How much is the drought in California affecting food prices? Unfortunately, quite a bit

by Justin Weinger on May 12, 2014

The devastating and ongoing drought in California is causing food prices to rise quite quickly and, in the near future, that’s not likely to change.

Timothy Richards, a professor of agribusiness at Arizona State University, recently said that “I would expect a 28% increase for avocados and 34% increase for letters” after research was released on probable crop price increases caused by the drought.

Other foods including certain types of berries, melons, tomatoes, packaged salads, broccoli, grapes and peppers are also going to rise in the next 2 to 3 months Richards said.

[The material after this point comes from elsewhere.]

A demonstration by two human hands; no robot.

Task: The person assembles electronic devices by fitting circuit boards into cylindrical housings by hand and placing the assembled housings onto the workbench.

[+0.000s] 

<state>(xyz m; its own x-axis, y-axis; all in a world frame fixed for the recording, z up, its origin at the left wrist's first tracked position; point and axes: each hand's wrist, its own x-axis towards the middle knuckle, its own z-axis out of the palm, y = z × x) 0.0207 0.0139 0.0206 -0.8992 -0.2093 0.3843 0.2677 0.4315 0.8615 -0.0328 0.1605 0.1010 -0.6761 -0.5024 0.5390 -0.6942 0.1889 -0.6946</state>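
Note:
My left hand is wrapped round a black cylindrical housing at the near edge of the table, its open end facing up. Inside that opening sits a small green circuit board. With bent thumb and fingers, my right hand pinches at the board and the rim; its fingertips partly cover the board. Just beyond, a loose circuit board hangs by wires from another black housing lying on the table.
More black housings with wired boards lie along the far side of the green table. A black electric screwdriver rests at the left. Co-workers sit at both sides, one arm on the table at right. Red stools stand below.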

Not surprisingly, Richards added that the most vulnerable crops are the ones that either use a lot of water or are sensitive to large reductions in their available water.  Industry experts estimate that from a half million to 1 million acres of California land is being affected right now by the current drought and, back in January 2014, California’s Governor Jerry Brown declared a state of emergency.

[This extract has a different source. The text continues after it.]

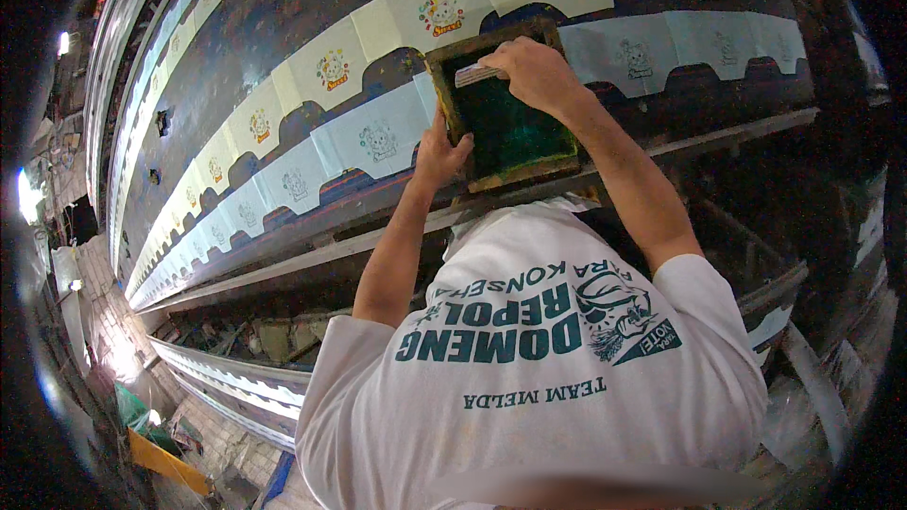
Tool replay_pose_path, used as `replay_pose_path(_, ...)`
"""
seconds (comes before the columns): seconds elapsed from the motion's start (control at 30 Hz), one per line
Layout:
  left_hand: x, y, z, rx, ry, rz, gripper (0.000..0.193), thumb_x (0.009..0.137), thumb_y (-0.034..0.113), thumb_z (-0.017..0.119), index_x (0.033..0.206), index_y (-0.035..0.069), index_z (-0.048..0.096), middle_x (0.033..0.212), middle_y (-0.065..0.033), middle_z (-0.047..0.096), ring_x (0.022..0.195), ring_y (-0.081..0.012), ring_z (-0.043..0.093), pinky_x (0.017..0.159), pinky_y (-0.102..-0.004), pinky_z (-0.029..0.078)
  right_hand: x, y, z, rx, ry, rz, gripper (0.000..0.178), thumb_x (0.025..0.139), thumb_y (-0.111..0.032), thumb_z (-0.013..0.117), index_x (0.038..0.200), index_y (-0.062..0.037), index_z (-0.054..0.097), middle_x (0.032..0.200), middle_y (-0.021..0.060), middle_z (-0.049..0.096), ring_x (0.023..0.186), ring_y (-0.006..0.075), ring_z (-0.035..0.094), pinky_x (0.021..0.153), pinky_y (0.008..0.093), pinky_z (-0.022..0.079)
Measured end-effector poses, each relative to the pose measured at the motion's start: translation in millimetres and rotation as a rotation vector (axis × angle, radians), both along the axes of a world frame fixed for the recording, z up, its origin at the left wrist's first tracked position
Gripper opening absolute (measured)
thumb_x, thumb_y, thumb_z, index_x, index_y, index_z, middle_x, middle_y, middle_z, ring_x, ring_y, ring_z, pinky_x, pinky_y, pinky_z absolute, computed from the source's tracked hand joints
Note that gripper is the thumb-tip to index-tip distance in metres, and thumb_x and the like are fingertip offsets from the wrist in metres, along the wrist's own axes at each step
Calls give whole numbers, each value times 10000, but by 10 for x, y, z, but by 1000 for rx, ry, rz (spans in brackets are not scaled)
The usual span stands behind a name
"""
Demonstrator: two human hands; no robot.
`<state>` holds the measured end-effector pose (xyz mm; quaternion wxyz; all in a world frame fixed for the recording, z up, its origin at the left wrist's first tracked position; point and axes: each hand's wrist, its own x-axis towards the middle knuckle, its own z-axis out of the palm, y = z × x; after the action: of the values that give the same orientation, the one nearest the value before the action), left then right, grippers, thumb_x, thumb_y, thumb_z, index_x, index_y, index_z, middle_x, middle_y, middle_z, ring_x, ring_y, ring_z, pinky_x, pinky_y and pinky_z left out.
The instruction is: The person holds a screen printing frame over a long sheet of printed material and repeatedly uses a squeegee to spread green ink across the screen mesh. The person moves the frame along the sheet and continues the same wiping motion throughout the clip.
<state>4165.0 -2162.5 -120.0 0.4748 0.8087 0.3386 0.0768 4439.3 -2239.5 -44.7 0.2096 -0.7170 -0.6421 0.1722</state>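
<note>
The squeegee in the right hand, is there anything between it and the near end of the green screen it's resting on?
Nothing visible does. The right hand holds the squeegee at the far end of the wooden-framed screen, and the green mesh toward the near edge lies bare. The left hand grips the frame's left side, outside the mesh.

The person wears a white T-shirt [539,387] with short sleeves. The sleeves end above the elbows, so both forearms are bare. On the chest there is a print in dark green: several lines of big and small letters, and next to them a small drawing with a slanted banner. The left hand [439,156] and the right hand [534,71] are bare, with no gloves, rings or watch visible.
</note>
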Motion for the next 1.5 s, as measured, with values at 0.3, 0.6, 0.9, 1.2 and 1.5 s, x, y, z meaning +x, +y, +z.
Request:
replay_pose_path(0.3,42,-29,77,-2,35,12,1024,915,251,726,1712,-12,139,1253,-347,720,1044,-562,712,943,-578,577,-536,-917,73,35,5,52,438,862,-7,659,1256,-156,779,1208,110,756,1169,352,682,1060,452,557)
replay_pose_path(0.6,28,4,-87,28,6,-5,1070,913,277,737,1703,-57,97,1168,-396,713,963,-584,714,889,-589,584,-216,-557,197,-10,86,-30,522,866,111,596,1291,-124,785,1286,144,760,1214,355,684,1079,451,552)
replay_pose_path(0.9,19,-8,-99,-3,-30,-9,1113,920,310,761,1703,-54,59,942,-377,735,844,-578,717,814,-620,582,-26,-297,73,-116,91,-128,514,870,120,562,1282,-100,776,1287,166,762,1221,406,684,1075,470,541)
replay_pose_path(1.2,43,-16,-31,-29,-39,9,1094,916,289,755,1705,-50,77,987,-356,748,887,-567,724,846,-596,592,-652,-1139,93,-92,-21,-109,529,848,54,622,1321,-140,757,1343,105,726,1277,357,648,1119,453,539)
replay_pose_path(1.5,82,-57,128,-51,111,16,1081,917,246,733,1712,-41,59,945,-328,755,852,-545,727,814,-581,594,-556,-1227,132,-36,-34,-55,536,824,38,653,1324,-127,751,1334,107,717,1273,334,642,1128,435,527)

California, known as the “Golden State”, grows over 200 different crops and some of them are not grown anywhere else in the United States. Most of the olives, eggs, apricots, walnuts, almonds and nectarines in the US are grown in California and only Florida grows more oranges. California also leads the country in avocado production as well as melons, lemons, peaches, plums and strawberries.

Unfortunately, Richards believes that between 10 and 20% of certain crops could be lost if the drought continues. He also said that, even if the drought were to end today, it would take several months before the price increases that are now being seen would begin to reverse.

As retailers begin to look elsewhere for their produce, including importing more from countries like Chile and Mexico, experts wonder if this is a good solution or simply going to cause more problems.

For example, there are a lot of consumers who only purchase domestic fruits and vegetables and, while importing more might help to keep prices low, it might also be a possible cause for health concerns because of the more open regulations in other countries to pesticides and other chemicals sprayed on crops to reduce pests.

“We have border inspections of course but things that go wrong with crops usually happen at the growing source, ” Richards explained. “So there could be some added risk.”

Adding insult to injury is the fact that there is also a labor shortage in California right now, something that is not only aggravating prices but also causing millions of pounds of produce to literally rot on the vine.

“It’s like a perfect storm,” he said. “We don’t have enough water or enough workers to pick crops. So much food is left in the fields. It’s just adding to the woes.”

Wily old song goes that, “it never rains in California”, millions of people across the United States are now praying that it starts raining sometime very soon.